(Beginning of Information supplied)
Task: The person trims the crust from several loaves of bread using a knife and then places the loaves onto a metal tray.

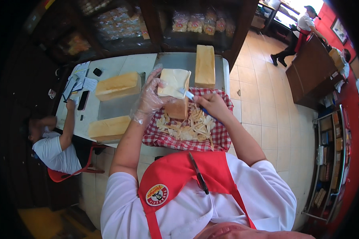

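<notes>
My left hand (149,97), in a clear plastic glove, holds a pale, crustless block of bread (174,83) tilted above a red-and-white checked tray (163,140). My right hand (212,104) grips a blue-handled knife (191,96) whose blade touches the block's right side. Below the block stands a browner bread piece (176,109). A heap of cut crust strips (189,127) lies in the tray under both hands.
Three whole loaves lie on the white table (123,63): one at the left (118,85), one nearer (109,128), one upright behind (205,65). A seated person (56,147) leans on the table's left. Another person (301,32) stands far right by a wooden counter.
</notes>
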Demonstrator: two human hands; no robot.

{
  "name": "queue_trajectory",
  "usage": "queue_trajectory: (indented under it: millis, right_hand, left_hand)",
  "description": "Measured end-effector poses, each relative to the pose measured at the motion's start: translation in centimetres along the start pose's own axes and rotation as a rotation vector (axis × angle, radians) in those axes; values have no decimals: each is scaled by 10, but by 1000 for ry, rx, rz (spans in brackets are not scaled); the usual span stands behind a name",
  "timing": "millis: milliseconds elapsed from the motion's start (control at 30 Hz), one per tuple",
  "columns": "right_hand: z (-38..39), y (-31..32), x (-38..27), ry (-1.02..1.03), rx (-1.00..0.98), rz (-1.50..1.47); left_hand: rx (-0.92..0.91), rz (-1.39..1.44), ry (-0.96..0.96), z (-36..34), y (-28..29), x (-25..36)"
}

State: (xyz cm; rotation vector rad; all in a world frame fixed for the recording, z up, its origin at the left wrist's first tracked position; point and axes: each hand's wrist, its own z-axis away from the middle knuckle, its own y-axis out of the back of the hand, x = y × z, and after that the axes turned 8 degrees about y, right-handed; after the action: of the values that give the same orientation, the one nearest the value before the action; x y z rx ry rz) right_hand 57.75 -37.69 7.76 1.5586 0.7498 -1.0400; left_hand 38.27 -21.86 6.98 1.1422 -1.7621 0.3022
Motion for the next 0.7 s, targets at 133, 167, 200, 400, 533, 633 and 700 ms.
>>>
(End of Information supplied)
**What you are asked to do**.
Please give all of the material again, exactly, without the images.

**Solved exercise**.
Task: The person trims the crust from several loaves of bread using a knife and then places the loaves onto a metal tray.


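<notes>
My left hand (149,97), in a clear plastic glove, holds a pale, crustless block of bread (174,83) tilted above a red-and-white checked tray (163,140). My right hand (212,104) grips a blue-handled knife (191,96) whose blade touches the block's right side. Below the block stands a browner bread piece (176,109). A heap of cut crust strips (189,127) lies in the tray under both hands.
Three whole loaves lie on the white table (123,63): one at the left (118,85), one nearer (109,128), one upright behind (205,65). A seated person (56,147) leans on the table's left. Another person (301,32) stands far right by a wooden counter.
</notes>
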Demonstrator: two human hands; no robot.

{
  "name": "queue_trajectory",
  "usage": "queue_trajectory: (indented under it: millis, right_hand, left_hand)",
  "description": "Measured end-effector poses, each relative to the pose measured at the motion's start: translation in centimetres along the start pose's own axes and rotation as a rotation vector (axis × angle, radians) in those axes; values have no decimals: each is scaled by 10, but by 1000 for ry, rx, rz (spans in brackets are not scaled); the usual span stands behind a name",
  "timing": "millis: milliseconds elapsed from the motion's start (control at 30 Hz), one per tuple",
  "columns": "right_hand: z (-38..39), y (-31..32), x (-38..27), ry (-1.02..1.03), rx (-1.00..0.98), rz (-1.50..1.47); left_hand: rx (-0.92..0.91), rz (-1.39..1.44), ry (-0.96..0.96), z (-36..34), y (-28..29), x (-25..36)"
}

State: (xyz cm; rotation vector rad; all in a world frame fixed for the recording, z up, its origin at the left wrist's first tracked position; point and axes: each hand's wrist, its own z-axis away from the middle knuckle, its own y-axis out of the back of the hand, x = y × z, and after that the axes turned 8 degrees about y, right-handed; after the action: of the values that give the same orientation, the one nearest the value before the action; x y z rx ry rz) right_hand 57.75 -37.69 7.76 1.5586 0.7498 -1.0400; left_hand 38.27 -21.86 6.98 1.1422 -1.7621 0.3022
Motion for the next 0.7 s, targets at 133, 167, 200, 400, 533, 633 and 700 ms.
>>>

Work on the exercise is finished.